■ ACTIVITY:
Type the records out again in full, exactly.

Items listed in a dataset
━━━━━━━━━━

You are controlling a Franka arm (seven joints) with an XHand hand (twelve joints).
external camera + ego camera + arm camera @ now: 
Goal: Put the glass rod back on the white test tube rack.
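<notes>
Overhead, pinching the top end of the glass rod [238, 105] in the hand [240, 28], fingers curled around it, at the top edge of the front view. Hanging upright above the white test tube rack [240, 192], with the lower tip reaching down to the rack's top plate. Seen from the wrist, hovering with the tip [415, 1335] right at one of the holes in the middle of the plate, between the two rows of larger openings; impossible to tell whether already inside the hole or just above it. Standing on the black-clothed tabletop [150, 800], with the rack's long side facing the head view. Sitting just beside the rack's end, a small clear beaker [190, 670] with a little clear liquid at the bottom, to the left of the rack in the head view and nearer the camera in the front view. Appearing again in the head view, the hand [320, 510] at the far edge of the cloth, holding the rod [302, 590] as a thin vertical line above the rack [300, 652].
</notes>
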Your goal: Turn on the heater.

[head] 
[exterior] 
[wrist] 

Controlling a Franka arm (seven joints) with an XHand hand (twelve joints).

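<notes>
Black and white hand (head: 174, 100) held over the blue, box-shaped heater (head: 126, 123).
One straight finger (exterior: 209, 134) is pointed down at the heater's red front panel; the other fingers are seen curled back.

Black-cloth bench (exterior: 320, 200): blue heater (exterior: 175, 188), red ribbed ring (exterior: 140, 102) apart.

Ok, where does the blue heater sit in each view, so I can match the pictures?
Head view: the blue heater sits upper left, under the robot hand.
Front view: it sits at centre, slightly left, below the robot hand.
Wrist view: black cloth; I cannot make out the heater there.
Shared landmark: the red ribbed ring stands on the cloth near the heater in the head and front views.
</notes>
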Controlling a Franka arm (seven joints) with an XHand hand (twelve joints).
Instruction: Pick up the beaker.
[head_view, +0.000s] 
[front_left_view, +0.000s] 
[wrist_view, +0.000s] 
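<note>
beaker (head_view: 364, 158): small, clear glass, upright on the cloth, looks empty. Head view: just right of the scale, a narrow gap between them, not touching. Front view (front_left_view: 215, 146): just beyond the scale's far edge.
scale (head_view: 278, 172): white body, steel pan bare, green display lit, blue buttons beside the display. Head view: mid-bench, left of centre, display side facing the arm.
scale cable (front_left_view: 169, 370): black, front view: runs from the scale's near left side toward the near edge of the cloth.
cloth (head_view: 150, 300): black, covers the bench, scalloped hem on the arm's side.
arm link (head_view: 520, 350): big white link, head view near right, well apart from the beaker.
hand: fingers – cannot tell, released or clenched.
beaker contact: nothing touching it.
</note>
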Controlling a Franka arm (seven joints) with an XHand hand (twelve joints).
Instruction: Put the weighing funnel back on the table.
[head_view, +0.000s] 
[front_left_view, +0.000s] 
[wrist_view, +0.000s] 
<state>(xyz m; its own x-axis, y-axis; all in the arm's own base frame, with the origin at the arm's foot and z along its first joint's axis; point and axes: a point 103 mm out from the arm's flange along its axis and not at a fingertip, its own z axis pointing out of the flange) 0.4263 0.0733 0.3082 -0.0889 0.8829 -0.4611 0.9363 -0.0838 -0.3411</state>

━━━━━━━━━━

■ WRITTEN RESPONSE:
You are controlling a Franka arm (seven joints) with an XHand hand (twelve joints).
external camera + ego camera + arm camera @ now: 
Goal: Put the glass rod back on the white test tube rack.
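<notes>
Overhead, pinching the top end of the glass rod [238, 105] in the hand [240, 28], fingers curled around it, at the top edge of the front view. Hanging upright above the white test tube rack [240, 192], with the lower tip reaching down to the rack's top plate. Seen from the wrist, hovering with the tip [415, 1335] right at one of the holes in the middle of the plate, between the two rows of larger openings; impossible to tell whether already inside the hole or just above it. Standing on the black-clothed tabletop [150, 800], with the rack's long side facing the head view. Sitting just beside the rack's end, a small clear beaker [190, 670] with a little clear liquid at the bottom, to the left of the rack in the head view and nearer the camera in the front view. Appearing again in the head view, the hand [320, 510] at the far edge of the cloth, holding the rod [302, 590] as a thin vertical line above the rack [300, 652].
</notes>
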Your goal: Turn on the heater.

[head] 
[exterior] 
[wrist] 

Controlling a Franka arm (seven joints) with an XHand hand (twelve joints).

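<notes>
Black and white hand (head: 174, 100) held over the blue, box-shaped heater (head: 126, 123).
One straight finger (exterior: 209, 134) is pointed down at the heater's red front panel; the other fingers are seen curled back.

Black-cloth bench (exterior: 320, 200): blue heater (exterior: 175, 188), red ribbed ring (exterior: 140, 102) apart.

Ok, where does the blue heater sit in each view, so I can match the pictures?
Head view: the blue heater sits upper left, under the robot hand.
Front view: it sits at centre, slightly left, below the robot hand.
Wrist view: black cloth; I cannot make out the heater there.
Shared landmark: the red ribbed ring stands on the cloth near the heater in the head and front views.
</notes>
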Controlling a Franka arm (seven joints) with an XHand hand (twelve joints).
Instruction: Pick up the beaker.
[head_view, +0.000s] 
[front_left_view, +0.000s] 
[wrist_view, +0.000s] 
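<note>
beaker (head_view: 364, 158): small, clear glass, upright on the cloth, looks empty. Head view: just right of the scale, a narrow gap between them, not touching. Front view (front_left_view: 215, 146): just beyond the scale's far edge.
scale (head_view: 278, 172): white body, steel pan bare, green display lit, blue buttons beside the display. Head view: mid-bench, left of centre, display side facing the arm.
scale cable (front_left_view: 169, 370): black, front view: runs from the scale's near left side toward the near edge of the cloth.
cloth (head_view: 150, 300): black, covers the bench, scalloped hem on the arm's side.
arm link (head_view: 520, 350): big white link, head view near right, well apart from the beaker.
hand: fingers – cannot tell, released or clenched.
beaker contact: nothing touching it.
</note>
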Controlling a Franka arm (seven joints) with an XHand hand (twelve joints).
Instruction: Put the weighing funnel back on the table.
[head_view, +0.000s] 
[front_left_view, +0.000s] 
[wrist_view, +0.000s] 
<state>(xyz m; its own x-axis, y-axis; all in the arm's own base frame, with the origin at the arm's foot and z along its first joint's axis; point and axes: a point 103 mm out from the arm's flange along its axis and not at a fingertip, its own z axis pointing out of the flange) 0.4263 0.0733 0.3082 -0.0889 0.8829 -0.4611 0.9363 -0.0838 -0.3411</state>

This answer has been given in full.